Photography Ethics Symposium: Online Panel – Representation & Responsibility

June 3, 2026
14:45–15:45PM BST
Photo by Espen Rasmussen / VII. Two men who have just arrived on the Greek island of Lesbos use foil blankets to get warm and dry as they watch two inflatable boats with Syrian refugees approaching the beach coming from the Turkish coast.Each day, around 2, 000 refugees, most of them from Syria, arrive on this small holiday island in the Aegean Sea. Lesvos, Greece. September 9, 2015.

The 2026 Photography Ethics Symposium is jointly organised by Photography Ethics Centre and photographies. The online panels are hosted by The VII Foundation.

As part of the 2026 Photography Ethics Symposium, this online panel brings together three scholars to examine responsibility and representation in contemporary photographic practice. Focusing on contexts shaped by conflict, migration, and militarism, the speakers question how images both document and produce social realities.

Jay S. Dash reconsiders the photographic event through the lens of Danish Siddiqui’s Anti Citizen Amendment Act images. Dr Gwendolyne Cressman explores how the language of “crisis” shapes visual narratives of border crossing in North America, calling for an ethics of care that challenges reductive and dehumanizing representations. Seung Won Choi examines the intimacy and violence in photographs of Camptown women in South Korea, situating them within U.S. militarism.
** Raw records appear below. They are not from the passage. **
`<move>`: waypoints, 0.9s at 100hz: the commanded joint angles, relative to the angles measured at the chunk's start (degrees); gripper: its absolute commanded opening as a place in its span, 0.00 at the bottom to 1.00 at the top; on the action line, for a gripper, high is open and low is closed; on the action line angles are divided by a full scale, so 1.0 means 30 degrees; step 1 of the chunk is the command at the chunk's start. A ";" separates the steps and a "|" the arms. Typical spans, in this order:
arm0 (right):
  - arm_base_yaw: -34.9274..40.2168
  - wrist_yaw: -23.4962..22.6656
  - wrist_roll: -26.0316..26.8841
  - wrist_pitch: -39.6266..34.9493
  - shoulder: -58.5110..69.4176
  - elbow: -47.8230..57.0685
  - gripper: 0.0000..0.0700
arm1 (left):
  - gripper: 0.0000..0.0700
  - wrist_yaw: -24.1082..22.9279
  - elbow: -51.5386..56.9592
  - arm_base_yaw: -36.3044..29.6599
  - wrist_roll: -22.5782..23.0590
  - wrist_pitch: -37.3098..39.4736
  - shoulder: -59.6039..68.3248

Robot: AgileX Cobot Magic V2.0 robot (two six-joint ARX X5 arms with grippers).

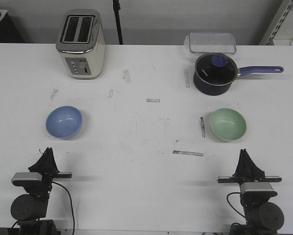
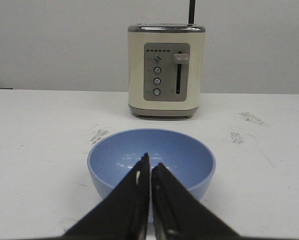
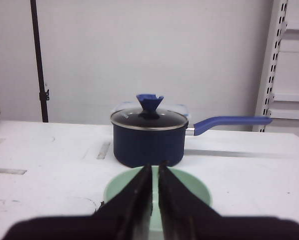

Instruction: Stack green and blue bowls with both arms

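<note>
Left gripper: jaws together, only a thin slit between the tips, holding nothing; it sits at the table's near edge on the left. Right gripper: jaws likewise together and holding nothing, at the near edge on the right. Blue bowl: upright on the table, directly ahead of the left gripper and apart from it. Green bowl: upright, ahead of the right gripper and apart from it; the two bowls lie well apart, at opposite sides of the table. Toaster: cream and chrome, beyond the blue bowl at the far edge. Saucepan: dark navy with glass lid and purple handle pointing right, beyond the green bowl. Clear lidded box: just behind the saucepan. Tape strips and scuffs mark the tabletop.
</note>
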 commanded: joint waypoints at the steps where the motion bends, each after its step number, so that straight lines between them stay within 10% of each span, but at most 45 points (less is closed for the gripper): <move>1: 0.0015 0.0007 0.0051 -0.0729 0.0299 0.0685 0.02 | 0.00 0.0036 -0.0423 0.0007 -0.0102 0.0233 -0.0036; 90: -0.0087 0.0874 0.1348 -0.7985 1.7398 1.4520 0.02 | 0.00 0.0036 -0.0423 0.0007 -0.0102 0.0233 -0.0036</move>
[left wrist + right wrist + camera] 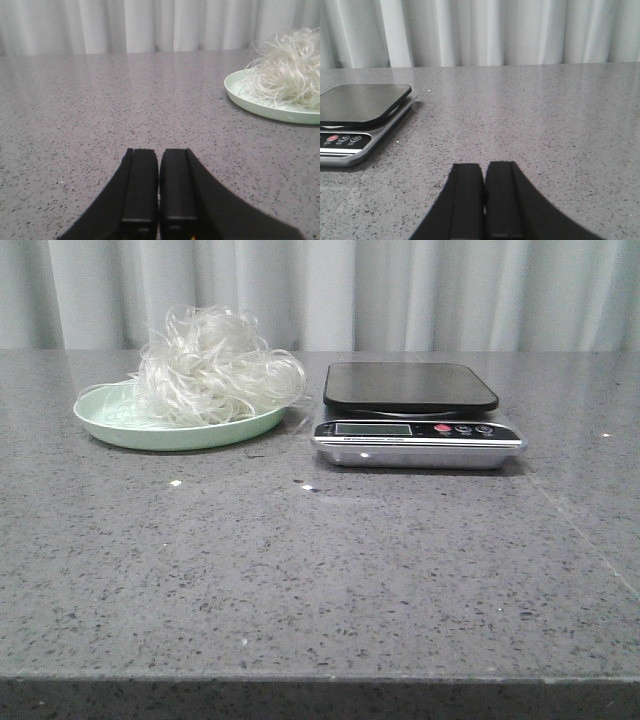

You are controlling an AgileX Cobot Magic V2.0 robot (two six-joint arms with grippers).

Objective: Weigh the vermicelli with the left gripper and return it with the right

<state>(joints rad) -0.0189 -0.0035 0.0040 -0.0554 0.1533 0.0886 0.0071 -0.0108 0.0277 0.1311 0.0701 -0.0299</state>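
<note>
A: The light is even and soft, quite bright, with no strong direction. The scale [418, 416] throws only a thin dark shadow just under its body.

B: Yes, and the grey desk [320, 570] shows a pale sheen toward its far edge in both wrist views. Focus?

A: Mostly sharp. The black fingers [141, 192] near the lens are dark, almost without detail.
</note>
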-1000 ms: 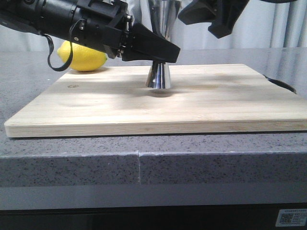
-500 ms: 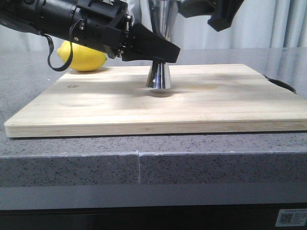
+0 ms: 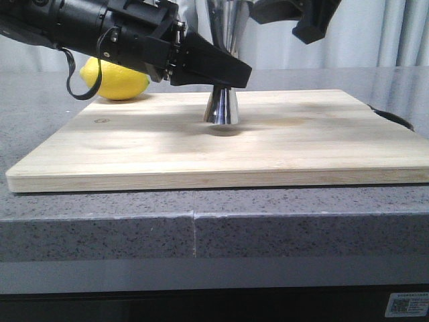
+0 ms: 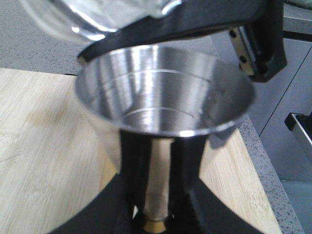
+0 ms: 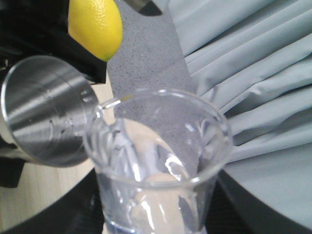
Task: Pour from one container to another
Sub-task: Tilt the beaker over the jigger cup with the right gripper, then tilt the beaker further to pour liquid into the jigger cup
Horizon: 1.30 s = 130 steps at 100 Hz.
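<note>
Two claws, both loaded. Left gripper (image 3: 224,70) is clamped on the jigger (image 3: 222,107) at its narrow waist; left wrist view shows black fingers (image 4: 190,170) either side of the stem just above the gold band (image 4: 156,226), cup mouth open upward. Jigger foot sits on the board (image 3: 301,147), upright. Right gripper (image 3: 301,13) is up at the frame top in front view, jaws mostly cropped; right wrist view shows it closed around the lower body of the beaker (image 5: 156,165), tilted with its lip over the jigger (image 5: 44,112) rim. Beaker: thin glass, light, fragile, slick, so grip low on the wall with moderate force. Jigger: stiff polished steel, top-heavy, slippery, so the waist is the right hold. Lemon (image 3: 115,79) sits on the counter behind the board. Writing: inner scale lines in the jigger cup, no digits legible; no brand readable.
</note>
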Available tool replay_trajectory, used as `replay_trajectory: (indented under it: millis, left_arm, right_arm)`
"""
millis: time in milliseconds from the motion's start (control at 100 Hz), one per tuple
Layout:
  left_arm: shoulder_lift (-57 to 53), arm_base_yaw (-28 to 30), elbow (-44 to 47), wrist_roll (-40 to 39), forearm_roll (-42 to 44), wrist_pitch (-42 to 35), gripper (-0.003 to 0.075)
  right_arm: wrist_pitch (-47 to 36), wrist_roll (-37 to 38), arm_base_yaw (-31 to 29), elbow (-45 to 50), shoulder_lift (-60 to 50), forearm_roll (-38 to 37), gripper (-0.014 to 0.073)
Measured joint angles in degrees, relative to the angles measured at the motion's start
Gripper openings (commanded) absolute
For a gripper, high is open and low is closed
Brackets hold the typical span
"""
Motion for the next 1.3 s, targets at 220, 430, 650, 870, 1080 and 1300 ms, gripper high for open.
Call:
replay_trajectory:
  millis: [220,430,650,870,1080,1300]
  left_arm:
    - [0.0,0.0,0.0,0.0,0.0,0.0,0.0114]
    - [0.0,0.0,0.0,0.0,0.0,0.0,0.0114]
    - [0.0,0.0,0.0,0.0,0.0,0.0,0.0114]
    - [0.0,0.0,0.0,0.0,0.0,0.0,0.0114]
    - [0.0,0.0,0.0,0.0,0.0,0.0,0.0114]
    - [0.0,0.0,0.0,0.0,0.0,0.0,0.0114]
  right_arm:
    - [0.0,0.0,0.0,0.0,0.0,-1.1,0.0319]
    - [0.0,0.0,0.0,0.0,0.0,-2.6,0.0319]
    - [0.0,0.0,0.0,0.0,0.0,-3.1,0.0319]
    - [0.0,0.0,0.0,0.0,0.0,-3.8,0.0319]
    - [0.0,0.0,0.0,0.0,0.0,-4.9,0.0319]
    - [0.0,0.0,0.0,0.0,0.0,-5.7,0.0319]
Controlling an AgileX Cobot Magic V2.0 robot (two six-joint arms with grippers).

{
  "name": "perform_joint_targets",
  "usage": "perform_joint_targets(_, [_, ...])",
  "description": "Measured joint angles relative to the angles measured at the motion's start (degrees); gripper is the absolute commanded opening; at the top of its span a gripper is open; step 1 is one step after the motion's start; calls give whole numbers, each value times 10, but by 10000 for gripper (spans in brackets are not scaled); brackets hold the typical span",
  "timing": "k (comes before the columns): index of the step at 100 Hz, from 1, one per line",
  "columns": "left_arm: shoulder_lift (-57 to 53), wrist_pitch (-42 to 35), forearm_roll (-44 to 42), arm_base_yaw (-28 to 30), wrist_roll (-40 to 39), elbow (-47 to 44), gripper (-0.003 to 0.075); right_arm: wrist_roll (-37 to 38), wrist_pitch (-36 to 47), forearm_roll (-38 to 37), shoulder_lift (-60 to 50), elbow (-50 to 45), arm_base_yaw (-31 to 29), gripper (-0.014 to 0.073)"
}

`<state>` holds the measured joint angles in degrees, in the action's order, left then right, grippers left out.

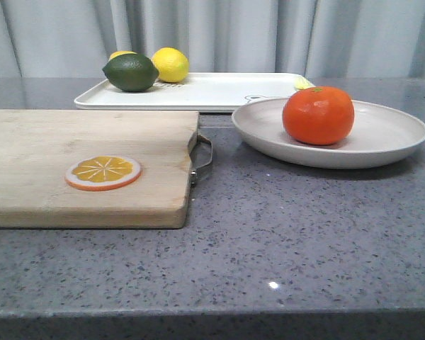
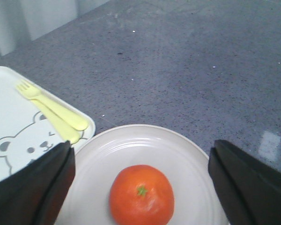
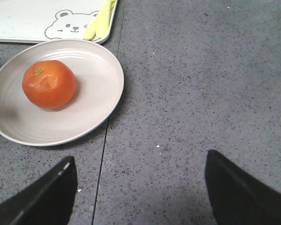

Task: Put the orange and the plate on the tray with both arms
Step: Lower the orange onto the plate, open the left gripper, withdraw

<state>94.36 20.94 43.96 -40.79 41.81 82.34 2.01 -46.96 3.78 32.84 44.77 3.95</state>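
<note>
The orange (image 1: 318, 115) sits on the beige plate (image 1: 382, 138) at the right of the grey counter, just in front of the white tray (image 1: 219, 92). Neither gripper shows in the front view. In the left wrist view my left gripper (image 2: 140, 185) is open, above the plate (image 2: 145, 143), with the orange (image 2: 141, 196) between its fingers (image 2: 37, 187) but apart from them. The tray's corner (image 2: 18, 126) with a bear print lies beside it. In the right wrist view my right gripper (image 3: 140, 190) is open and empty over bare counter, beside the plate (image 3: 91, 101) and orange (image 3: 49, 84).
A wooden cutting board (image 1: 85, 163) with a metal handle (image 1: 202, 157) lies at the left, an orange slice disc (image 1: 103, 172) on it. On the tray stand a green lime (image 1: 130, 72) and yellow lemon (image 1: 170, 64). Yellow cutlery (image 2: 56, 112) lies on the tray's corner.
</note>
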Motion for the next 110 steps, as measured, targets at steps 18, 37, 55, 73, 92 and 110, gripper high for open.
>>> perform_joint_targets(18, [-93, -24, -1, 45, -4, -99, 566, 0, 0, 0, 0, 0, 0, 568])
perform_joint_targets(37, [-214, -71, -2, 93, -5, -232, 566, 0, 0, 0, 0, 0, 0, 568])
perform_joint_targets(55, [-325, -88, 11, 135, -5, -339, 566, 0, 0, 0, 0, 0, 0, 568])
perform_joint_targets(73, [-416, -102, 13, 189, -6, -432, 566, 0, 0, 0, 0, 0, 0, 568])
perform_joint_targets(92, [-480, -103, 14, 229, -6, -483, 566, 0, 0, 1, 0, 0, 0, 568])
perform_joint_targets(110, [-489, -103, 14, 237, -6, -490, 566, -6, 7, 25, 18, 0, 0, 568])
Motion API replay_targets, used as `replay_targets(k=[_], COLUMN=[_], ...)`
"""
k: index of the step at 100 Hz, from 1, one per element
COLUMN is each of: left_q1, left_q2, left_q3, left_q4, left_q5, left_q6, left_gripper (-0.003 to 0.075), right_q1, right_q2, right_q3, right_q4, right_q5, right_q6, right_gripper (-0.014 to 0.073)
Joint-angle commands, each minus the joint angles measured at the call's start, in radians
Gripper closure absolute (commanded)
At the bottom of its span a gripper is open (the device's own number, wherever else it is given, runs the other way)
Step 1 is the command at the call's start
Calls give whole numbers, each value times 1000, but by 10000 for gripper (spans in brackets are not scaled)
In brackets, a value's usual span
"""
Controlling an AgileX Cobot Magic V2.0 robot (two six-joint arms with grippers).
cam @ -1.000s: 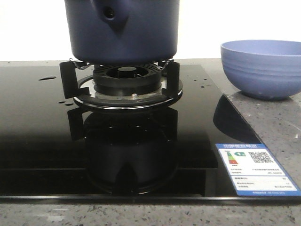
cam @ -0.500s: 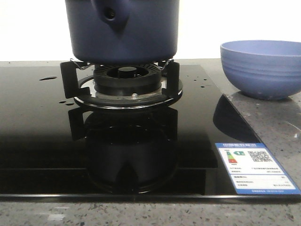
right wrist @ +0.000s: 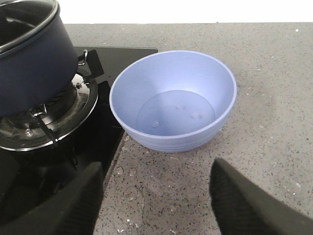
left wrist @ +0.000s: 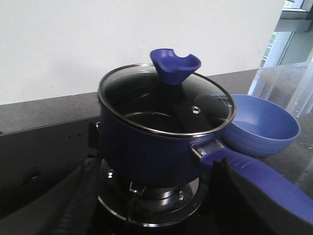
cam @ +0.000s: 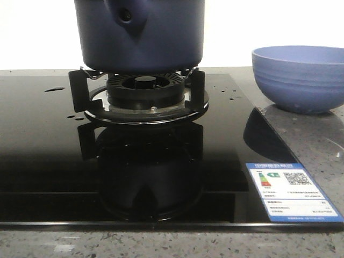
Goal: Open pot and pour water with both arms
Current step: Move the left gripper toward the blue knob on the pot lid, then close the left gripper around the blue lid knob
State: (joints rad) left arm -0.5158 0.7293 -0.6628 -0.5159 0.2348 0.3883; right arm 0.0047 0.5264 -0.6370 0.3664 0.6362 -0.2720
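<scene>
The dark navy pot (cam: 140, 35) stands on the gas burner (cam: 144, 91), its tapered handle stub pointing at the front camera. In the left wrist view the pot (left wrist: 146, 142) carries a glass lid (left wrist: 146, 100) with a blue knob (left wrist: 174, 65), and its blue handle (left wrist: 266, 188) runs out past one finger. My left gripper (left wrist: 149, 169) is open, its dark fingers on either side of the pot's base, touching nothing. My right gripper (right wrist: 157, 165) is open above the stone counter, just short of the light-blue bowl (right wrist: 173, 105). Water shows as drops (cam: 54, 89) on the black glass.
The black glass cooktop (cam: 48, 156) bears an energy label (cam: 293, 192) at its front right corner. The light-blue ribbed bowl (cam: 299, 78) sits on the speckled stone counter (right wrist: 274, 73) to the right of the burner. Neither arm appears in the front view.
</scene>
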Motion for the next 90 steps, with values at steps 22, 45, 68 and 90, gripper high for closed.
replay_targets(k=[22, 45, 68, 90], left_q1=[-183, -183, -179, -150], left_q2=[250, 436, 580, 632], left_q3=[-83, -229, -345, -373], left_q4=[66, 79, 87, 88], left_q5=[-383, -426, -429, -453], left_q6=[2, 2, 2, 2], left_gripper=[280, 278, 278, 278], right_q1=[1, 1, 1, 1], right_q2=[13, 13, 13, 13], right_q3=[-38, -38, -38, -38], right_q4=[20, 20, 20, 20], right_q5=[-75, -75, -75, -75], right_q6=[-12, -18, -18, -18], right_gripper=[159, 159, 159, 159])
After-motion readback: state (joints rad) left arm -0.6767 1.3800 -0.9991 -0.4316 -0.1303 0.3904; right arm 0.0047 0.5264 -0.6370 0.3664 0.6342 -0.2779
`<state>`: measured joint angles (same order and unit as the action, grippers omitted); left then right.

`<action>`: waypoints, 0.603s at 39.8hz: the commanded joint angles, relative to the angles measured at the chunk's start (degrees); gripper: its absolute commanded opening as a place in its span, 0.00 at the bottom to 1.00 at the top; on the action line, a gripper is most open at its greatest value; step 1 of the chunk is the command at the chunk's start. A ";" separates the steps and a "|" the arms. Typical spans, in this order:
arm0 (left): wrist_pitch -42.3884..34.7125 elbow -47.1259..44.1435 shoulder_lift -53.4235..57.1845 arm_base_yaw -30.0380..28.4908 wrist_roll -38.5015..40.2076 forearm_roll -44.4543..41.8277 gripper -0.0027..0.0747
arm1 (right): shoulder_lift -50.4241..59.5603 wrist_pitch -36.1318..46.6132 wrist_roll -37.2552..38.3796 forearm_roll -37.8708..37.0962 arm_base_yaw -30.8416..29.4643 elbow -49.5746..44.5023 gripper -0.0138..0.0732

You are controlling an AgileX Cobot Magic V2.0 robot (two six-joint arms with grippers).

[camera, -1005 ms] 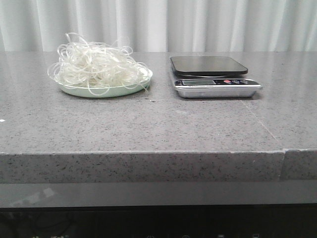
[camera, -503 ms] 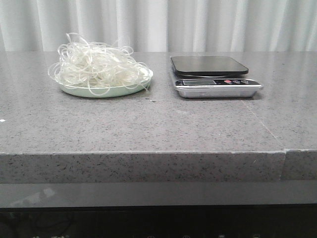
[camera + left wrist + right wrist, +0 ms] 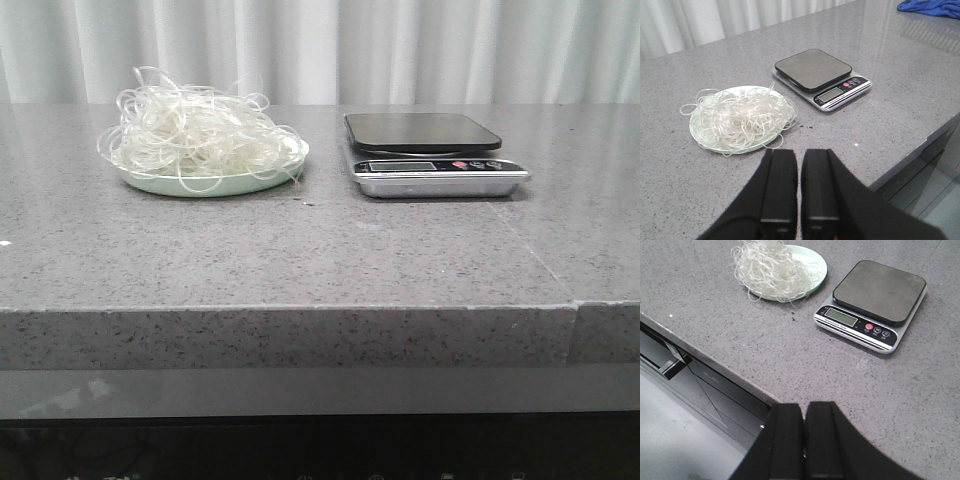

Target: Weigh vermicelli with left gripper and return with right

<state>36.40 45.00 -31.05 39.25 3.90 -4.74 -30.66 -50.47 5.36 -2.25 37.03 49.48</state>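
- we see the vermicelli (image 3: 740, 117) heaped on a pale green plate (image 3: 702, 140), ahead of the left gripper (image 3: 799, 187) and apart from it, with bare grey countertop (image 3: 840, 145) between.
- the left gripper's fingers (image 3: 780, 185) stand nearly together, a thin gap between them, holding nothing.
- the kitchen scale (image 3: 822, 76) sits beyond the left gripper, beside the plate and not touching it.
- the right gripper (image 3: 803, 440) has its fingers (image 3: 787, 440) pressed side by side, empty, poised near the counter's front edge.
- from the right gripper, the vermicelli lies well ahead, far off; the scale's dark platform (image 3: 879, 290) is bare.
- a blue cloth (image 3: 932, 7) lies far beyond the scale.
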 commanded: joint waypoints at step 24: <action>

Hosted by Jess Crombie, the panelists will highlight the ethical work of witnessing, framing, and circulating images, asking what responsibilities photographers, subjects, and viewers have. This session invites participants to rethink how photography can both reinforce and resist dominant narratives in moments of social and political urgency.

Participants

Gwendolyne Cressman is a Senior lecturer in North American studies at the University of Strasbourg (France). Her research interests include conceptual as well documentary photography in Canada and the United States with a special focus on issues related to landscapes, identities and nation
Jay Shreeram Dash is a doctoral researcher exploring the intersections of photographic visual culture, politics, and resistance in South Asia.
Jess Crombie is a researcher, scholar and content director working as a Senior Lecturer at UAL, and as a consultant for the development and humanitarian sector.
Seung Won Choi is a second-year PhD student in Art History & Criticism at Stony Brook University. She holds BA and MA degrees in Aesthetics from Seoul National University.